▶ [WHAT YOU HAVE TO DO]:
Every line below from the one containing "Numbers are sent" through the one containing "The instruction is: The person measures" must be transcribed exactly. Omit all lines outside that stretch.

(EXERCISE DATA Opens)

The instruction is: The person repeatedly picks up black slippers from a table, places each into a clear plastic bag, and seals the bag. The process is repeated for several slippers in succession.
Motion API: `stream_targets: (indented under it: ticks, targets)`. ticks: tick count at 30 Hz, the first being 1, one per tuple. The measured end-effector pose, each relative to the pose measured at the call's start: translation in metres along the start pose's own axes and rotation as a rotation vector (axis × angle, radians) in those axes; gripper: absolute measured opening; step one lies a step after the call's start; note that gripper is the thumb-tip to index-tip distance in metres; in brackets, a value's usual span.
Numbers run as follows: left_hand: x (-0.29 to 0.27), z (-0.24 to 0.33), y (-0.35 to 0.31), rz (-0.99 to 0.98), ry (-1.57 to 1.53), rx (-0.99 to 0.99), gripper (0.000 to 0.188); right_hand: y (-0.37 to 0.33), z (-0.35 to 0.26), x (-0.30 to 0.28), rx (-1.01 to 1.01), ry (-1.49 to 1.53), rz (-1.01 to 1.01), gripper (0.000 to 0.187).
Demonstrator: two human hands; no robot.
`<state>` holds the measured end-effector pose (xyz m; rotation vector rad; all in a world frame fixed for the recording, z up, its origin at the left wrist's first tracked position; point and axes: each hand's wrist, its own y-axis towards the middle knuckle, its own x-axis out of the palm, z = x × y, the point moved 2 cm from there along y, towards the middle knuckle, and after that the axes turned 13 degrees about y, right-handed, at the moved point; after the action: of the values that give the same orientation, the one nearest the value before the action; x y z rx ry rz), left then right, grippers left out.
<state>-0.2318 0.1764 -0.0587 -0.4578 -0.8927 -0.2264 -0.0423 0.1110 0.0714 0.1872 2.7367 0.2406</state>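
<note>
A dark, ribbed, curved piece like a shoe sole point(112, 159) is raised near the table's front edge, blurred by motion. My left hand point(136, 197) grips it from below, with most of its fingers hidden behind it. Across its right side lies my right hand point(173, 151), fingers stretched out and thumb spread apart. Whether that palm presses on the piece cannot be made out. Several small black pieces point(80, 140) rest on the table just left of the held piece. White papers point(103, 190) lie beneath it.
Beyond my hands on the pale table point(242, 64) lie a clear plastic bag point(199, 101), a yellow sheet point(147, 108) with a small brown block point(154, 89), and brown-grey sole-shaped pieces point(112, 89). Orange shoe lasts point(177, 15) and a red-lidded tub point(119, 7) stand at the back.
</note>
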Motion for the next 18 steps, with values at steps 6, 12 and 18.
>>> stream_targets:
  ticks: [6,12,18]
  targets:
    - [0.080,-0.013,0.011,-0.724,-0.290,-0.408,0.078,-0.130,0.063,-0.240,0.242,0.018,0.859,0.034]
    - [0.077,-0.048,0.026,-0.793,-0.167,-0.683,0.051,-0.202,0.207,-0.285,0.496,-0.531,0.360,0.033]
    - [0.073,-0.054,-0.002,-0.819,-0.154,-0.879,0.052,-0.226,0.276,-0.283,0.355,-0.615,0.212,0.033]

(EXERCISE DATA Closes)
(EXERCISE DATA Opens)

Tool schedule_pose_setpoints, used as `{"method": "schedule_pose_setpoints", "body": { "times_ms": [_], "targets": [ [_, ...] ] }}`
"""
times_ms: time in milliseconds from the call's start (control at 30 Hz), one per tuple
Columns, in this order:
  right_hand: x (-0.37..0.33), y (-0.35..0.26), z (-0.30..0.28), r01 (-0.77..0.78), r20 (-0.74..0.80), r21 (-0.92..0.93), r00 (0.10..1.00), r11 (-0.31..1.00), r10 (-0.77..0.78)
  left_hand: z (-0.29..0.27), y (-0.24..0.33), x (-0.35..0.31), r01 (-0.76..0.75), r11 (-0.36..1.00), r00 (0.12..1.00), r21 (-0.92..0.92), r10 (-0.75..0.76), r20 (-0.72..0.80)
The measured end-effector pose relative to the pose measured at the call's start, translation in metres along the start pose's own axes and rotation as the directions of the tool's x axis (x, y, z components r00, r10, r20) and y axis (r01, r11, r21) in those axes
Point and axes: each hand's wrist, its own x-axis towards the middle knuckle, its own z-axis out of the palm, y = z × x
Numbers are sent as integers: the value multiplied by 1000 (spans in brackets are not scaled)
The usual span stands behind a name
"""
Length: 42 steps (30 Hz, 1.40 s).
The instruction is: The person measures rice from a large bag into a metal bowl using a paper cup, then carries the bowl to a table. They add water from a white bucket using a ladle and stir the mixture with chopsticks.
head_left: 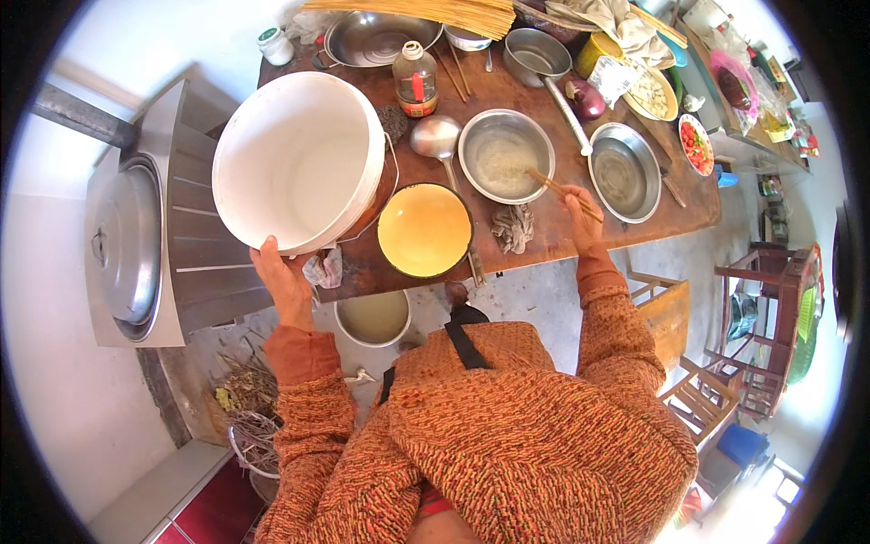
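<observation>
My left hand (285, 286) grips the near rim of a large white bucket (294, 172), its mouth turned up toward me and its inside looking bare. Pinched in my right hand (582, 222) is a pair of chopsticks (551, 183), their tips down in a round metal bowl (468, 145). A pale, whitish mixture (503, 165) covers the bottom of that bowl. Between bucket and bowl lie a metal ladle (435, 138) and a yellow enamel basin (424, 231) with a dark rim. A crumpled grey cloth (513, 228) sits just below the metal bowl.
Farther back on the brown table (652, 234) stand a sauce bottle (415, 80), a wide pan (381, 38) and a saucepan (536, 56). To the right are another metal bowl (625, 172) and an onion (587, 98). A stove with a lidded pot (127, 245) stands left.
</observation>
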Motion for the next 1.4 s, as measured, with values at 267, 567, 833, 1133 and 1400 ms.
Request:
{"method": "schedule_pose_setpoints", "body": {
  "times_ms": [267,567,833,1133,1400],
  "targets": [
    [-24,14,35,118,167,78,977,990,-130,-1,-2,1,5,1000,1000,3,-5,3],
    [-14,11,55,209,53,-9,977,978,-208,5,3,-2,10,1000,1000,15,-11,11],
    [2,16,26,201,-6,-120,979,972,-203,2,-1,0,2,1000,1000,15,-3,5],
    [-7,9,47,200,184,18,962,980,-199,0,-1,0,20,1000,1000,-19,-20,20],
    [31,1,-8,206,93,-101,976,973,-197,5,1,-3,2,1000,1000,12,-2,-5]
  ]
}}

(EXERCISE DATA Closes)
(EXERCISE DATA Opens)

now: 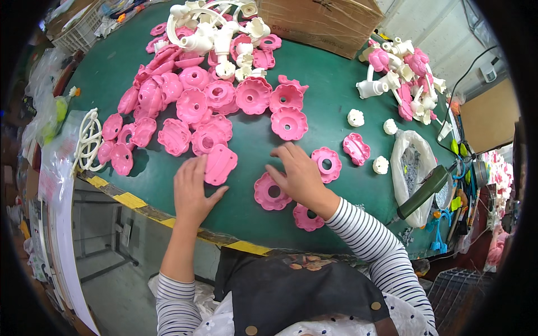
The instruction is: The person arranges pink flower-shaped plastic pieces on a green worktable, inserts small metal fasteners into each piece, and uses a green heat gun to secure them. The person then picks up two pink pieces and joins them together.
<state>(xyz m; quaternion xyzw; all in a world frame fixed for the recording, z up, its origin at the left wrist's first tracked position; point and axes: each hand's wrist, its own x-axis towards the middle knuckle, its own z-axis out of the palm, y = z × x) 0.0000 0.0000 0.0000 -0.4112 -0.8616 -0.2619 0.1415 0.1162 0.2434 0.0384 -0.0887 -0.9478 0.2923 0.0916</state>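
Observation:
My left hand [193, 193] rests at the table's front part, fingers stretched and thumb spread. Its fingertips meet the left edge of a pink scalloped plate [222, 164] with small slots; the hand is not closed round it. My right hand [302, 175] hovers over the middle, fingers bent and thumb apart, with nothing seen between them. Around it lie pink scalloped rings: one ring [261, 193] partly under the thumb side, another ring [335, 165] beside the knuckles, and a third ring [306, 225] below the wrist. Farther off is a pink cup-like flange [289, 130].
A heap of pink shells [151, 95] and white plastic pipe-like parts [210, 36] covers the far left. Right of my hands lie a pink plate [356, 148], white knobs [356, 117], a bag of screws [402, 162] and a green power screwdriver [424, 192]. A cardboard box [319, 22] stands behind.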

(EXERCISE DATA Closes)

▶ [FINAL ANSWER]:
Numbers are sent as integers: the value multiplied by 1000 (spans in brackets are not scaled)
The usual span stands behind a name
"""
Length: 42 steps (30 Hz, 1.40 s).
The instruction is: The person measures rice from a large bag into a metal bowl using a paper cup, then carries the bowl to a table. They add water from a white bucket using a ladle and stir the mixture with chopsticks.

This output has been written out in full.